**INFORMATION SHOWN:**
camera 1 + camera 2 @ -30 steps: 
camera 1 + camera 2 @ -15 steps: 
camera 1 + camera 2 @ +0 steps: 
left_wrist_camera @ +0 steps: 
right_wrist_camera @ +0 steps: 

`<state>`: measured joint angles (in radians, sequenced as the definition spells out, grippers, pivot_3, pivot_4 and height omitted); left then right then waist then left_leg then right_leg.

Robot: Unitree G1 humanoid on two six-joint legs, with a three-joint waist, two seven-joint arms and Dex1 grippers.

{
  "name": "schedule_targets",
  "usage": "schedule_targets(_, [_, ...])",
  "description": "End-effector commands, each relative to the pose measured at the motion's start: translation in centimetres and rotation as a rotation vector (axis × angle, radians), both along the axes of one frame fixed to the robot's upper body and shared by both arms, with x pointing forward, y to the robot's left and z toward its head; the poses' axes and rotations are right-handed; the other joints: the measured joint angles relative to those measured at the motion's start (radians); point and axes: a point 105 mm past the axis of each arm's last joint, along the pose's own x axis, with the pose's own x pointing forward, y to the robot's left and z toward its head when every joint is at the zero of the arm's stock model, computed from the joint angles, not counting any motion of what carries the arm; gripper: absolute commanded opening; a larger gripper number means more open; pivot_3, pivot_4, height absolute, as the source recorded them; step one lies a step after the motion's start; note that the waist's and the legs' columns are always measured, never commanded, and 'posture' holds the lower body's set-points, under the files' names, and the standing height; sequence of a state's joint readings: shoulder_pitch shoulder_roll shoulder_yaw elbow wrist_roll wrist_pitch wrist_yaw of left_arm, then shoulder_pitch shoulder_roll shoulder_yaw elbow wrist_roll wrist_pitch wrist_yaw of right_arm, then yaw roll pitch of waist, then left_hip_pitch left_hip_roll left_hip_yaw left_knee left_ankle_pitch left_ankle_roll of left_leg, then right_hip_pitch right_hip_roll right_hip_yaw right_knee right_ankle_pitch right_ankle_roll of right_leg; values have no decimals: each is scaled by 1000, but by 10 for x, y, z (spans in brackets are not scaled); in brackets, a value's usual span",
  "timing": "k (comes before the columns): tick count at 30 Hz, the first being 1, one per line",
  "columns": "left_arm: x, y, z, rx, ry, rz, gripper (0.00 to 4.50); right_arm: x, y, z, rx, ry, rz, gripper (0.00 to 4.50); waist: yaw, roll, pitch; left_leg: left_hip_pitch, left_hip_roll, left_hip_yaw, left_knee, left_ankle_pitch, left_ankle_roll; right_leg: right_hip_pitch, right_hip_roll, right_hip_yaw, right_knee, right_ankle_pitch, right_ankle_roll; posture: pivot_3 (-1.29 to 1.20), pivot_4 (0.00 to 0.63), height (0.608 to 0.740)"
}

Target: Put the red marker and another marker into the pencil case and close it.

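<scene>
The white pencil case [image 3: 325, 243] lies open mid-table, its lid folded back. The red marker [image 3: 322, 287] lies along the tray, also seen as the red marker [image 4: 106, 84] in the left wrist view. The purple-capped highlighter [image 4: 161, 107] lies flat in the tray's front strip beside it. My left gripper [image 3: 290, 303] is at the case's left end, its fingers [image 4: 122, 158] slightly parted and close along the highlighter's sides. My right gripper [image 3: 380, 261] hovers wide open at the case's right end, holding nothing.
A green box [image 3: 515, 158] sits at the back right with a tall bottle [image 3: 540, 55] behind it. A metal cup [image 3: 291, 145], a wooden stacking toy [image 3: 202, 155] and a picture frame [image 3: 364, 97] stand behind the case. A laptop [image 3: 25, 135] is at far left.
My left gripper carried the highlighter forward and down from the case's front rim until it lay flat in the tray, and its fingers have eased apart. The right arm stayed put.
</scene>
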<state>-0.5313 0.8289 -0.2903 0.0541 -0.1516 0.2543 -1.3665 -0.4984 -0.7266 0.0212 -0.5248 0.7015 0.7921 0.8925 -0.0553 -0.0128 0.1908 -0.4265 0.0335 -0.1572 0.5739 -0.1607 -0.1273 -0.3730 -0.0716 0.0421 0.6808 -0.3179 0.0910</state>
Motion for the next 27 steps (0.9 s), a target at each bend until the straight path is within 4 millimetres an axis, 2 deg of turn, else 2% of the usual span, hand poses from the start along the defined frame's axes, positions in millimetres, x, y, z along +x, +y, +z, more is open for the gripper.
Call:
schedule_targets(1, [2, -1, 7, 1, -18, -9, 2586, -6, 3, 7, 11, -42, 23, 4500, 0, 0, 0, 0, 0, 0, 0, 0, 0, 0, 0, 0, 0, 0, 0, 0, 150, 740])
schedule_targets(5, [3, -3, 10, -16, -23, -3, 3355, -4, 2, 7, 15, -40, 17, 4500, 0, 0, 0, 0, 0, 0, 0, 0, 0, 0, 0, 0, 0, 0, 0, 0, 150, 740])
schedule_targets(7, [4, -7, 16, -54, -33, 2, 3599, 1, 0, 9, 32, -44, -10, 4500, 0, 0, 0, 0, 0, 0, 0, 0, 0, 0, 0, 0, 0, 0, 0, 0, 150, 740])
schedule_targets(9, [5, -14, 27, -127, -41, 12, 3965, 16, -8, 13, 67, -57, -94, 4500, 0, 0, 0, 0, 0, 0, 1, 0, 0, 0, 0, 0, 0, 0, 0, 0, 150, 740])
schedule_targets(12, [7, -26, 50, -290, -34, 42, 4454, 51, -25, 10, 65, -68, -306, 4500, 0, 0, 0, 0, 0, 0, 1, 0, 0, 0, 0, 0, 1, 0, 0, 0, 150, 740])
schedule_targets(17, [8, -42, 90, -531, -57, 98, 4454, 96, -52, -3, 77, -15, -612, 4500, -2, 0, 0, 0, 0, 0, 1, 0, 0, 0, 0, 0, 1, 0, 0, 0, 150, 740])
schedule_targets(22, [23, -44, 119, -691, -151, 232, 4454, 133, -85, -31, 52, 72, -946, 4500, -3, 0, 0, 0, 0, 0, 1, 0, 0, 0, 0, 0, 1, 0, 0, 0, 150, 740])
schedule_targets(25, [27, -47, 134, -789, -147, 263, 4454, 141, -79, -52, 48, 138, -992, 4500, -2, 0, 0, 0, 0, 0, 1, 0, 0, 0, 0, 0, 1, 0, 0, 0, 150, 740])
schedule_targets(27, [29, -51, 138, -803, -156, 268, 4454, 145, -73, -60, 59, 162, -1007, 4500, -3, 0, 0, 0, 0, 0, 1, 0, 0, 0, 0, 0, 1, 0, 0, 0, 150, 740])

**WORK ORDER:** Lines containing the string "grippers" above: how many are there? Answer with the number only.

**YOUR SOLUTION:** 2